The data that follows should be copied out exactly.

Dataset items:
○ ○ ○ ○ ○
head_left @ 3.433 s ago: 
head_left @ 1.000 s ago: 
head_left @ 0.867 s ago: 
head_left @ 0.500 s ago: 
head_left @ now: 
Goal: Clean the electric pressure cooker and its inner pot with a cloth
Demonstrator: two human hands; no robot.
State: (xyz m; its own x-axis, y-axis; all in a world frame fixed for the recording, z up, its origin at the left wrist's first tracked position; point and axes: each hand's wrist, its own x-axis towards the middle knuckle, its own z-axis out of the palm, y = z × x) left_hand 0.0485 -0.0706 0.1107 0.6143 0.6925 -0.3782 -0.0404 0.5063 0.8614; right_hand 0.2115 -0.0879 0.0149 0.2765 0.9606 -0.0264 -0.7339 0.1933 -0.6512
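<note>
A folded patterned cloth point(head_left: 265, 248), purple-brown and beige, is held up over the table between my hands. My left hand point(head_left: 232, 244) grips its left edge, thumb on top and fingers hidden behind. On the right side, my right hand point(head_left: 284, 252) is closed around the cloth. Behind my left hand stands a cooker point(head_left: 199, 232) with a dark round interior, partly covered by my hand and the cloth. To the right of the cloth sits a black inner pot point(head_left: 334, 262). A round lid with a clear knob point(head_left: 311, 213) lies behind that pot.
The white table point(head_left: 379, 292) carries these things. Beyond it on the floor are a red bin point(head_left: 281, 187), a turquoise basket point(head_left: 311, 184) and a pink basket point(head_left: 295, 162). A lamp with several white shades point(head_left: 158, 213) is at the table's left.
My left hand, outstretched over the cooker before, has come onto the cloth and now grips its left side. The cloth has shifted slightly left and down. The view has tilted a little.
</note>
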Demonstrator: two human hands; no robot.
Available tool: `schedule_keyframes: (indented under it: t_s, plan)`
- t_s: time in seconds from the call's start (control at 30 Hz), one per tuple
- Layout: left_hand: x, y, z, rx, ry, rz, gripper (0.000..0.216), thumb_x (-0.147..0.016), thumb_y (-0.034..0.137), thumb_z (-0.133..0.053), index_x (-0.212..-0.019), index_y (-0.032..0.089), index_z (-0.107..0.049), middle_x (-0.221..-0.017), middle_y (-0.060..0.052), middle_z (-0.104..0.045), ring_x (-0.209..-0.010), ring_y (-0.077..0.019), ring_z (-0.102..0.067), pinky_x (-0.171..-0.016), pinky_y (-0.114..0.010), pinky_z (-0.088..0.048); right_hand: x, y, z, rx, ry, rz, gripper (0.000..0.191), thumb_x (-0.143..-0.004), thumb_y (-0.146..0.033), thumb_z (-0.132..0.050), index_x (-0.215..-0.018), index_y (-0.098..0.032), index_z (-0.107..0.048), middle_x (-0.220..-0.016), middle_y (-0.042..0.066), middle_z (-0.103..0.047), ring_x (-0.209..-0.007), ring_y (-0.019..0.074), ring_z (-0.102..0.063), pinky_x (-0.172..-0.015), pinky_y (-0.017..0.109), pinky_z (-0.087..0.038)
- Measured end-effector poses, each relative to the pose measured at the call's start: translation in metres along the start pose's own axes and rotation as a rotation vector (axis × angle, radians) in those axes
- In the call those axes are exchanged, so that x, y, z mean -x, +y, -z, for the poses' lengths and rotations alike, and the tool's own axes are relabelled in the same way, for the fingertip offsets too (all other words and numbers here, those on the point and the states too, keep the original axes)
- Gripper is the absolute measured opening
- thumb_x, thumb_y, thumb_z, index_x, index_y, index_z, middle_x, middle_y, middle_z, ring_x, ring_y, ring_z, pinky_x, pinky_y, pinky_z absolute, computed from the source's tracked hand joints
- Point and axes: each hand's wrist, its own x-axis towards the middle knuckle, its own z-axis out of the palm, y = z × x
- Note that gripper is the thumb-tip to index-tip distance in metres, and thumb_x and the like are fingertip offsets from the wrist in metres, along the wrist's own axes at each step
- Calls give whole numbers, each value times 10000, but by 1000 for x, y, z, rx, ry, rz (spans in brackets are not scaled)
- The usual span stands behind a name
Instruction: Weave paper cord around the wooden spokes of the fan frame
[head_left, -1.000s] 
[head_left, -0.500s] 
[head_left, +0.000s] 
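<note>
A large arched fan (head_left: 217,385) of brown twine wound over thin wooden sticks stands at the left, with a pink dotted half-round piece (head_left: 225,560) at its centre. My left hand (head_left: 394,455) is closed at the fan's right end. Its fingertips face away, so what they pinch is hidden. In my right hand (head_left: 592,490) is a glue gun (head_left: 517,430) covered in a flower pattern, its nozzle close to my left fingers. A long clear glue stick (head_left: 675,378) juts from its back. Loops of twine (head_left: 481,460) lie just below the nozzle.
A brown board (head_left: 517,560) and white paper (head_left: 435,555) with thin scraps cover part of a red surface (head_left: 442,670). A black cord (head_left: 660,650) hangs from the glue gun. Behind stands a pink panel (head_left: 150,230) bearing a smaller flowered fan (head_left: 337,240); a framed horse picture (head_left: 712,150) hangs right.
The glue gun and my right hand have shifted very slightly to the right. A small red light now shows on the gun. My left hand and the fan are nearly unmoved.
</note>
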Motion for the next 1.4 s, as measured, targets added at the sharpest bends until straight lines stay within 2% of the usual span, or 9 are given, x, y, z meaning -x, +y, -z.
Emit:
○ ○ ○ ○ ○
*Exercise response:*
head_left @ 3.433 s ago: 
head_left @ 1.000 s ago: 
head_left @ 0.867 s ago: 
head_left @ 0.500 s ago: 
head_left @ now: 
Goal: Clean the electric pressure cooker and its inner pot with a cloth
Demonstrator: two human hands; no robot.
State: (xyz m; its own x-axis, y-axis; all in a world frame fixed for the recording, z up, its origin at the left wrist's first tracked position; point and axes: each hand's wrist, its own x-axis towards the middle knuckle, its own z-axis out of the palm, y = z × x) left_hand 0.0485 -0.0706 0.1107 0.6143 0.6925 -0.3782 -0.0404 0.5063 0.8614; right_hand 0.2115 -0.0879 0.0149 0.2765 0.9606 -0.0264 -0.7339 0.1933 -0.6512
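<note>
A folded patterned cloth point(head_left: 265, 248), purple-brown and beige, is held up over the table between my hands. My left hand point(head_left: 232, 244) grips its left edge, thumb on top and fingers hidden behind. On the right side, my right hand point(head_left: 284, 252) is closed around the cloth. Behind my left hand stands a cooker point(head_left: 199, 232) with a dark round interior, partly covered by my hand and the cloth. To the right of the cloth sits a black inner pot point(head_left: 334, 262). A round lid with a clear knob point(head_left: 311, 213) lies behind that pot.
The white table point(head_left: 379, 292) carries these things. Beyond it on the floor are a red bin point(head_left: 281, 187), a turquoise basket point(head_left: 311, 184) and a pink basket point(head_left: 295, 162). A lamp with several white shades point(head_left: 158, 213) is at the table's left.
My left hand, outstretched over the cooker before, has come onto the cloth and now grips its left side. The cloth has shifted slightly left and down. The view has tilted a little.
</note>
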Demonstrator: two human hands; no robot.
Available tool: `schedule_keyframes: (indented under it: t_s, plan)`
- t_s: time in seconds from the call's start (control at 30 Hz), one per tuple
- Layout: left_hand: x, y, z, rx, ry, rz, gripper (0.000..0.216), thumb_x (-0.147..0.016), thumb_y (-0.034..0.137), thumb_z (-0.133..0.053), index_x (-0.212..-0.019), index_y (-0.032..0.089), index_z (-0.107..0.049), middle_x (-0.221..-0.017), middle_y (-0.060..0.052), middle_z (-0.104..0.045), ring_x (-0.209..-0.010), ring_y (-0.077..0.019), ring_z (-0.102..0.067), pinky_x (-0.171..-0.016), pinky_y (-0.114..0.010), pinky_z (-0.088..0.048); right_hand: x, y, z, rx, ry, rz, gripper (0.000..0.191), thumb_x (-0.143..-0.004), thumb_y (-0.146..0.033), thumb_z (-0.132..0.050), index_x (-0.215..-0.018), index_y (-0.098..0.032), index_z (-0.107..0.048), middle_x (-0.220..-0.016), middle_y (-0.042..0.066), middle_z (-0.103..0.047), ring_x (-0.209..-0.007), ring_y (-0.019..0.074), ring_z (-0.102..0.063), pinky_x (-0.172..-0.015), pinky_y (-0.017..0.109), pinky_z (-0.087..0.038)
- Measured end-effector poses, each relative to the pose measured at the call's start: translation in metres along the start pose's own axes and rotation as a rotation vector (axis × angle, radians) in those axes
- In the call those axes are exchanged, so that x, y, z mean -x, +y, -z, for the poses' lengths and rotations alike, and the tool's own axes are relabelled in the same way, for the fingertip offsets too (all other words and numbers here, those on the point and the states too, keep the original axes)
- Gripper is the absolute measured opening
- thumb_x, thumb_y, thumb_z, index_x, index_y, index_z, middle_x, middle_y, middle_z, ring_x, ring_y, ring_z, pinky_x, pinky_y, pinky_z absolute, computed from the source's tracked hand joints
- Point and axes: each hand's wrist, its own x-axis towards the middle knuckle, its own z-axis out of the palm, y = z × x
- Note that gripper is the thumb-tip to index-tip distance in metres, and thumb_x and the like are fingertip offsets from the wrist in metres, along the wrist's own axes at each step
- Calls give whole numbers, each value times 10000, but by 1000 for x, y, z, rx, ry, rz (spans in brackets are not scaled)
- The usual span stands behind a name
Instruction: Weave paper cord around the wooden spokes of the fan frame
[head_left, -1.000s] 
[head_left, -0.500s] 
[head_left, +0.000s] 
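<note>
A large arched fan (head_left: 217,385) of brown twine wound over thin wooden sticks stands at the left, with a pink dotted half-round piece (head_left: 225,560) at its centre. My left hand (head_left: 394,455) is closed at the fan's right end. Its fingertips face away, so what they pinch is hidden. In my right hand (head_left: 592,490) is a glue gun (head_left: 517,430) covered in a flower pattern, its nozzle close to my left fingers. A long clear glue stick (head_left: 675,378) juts from its back. Loops of twine (head_left: 481,460) lie just below the nozzle.
A brown board (head_left: 517,560) and white paper (head_left: 435,555) with thin scraps cover part of a red surface (head_left: 442,670). A black cord (head_left: 660,650) hangs from the glue gun. Behind stands a pink panel (head_left: 150,230) bearing a smaller flowered fan (head_left: 337,240); a framed horse picture (head_left: 712,150) hangs right.
The glue gun and my right hand have shifted very slightly to the right. A small red light now shows on the gun. My left hand and the fan are nearly unmoved.
</note>
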Motion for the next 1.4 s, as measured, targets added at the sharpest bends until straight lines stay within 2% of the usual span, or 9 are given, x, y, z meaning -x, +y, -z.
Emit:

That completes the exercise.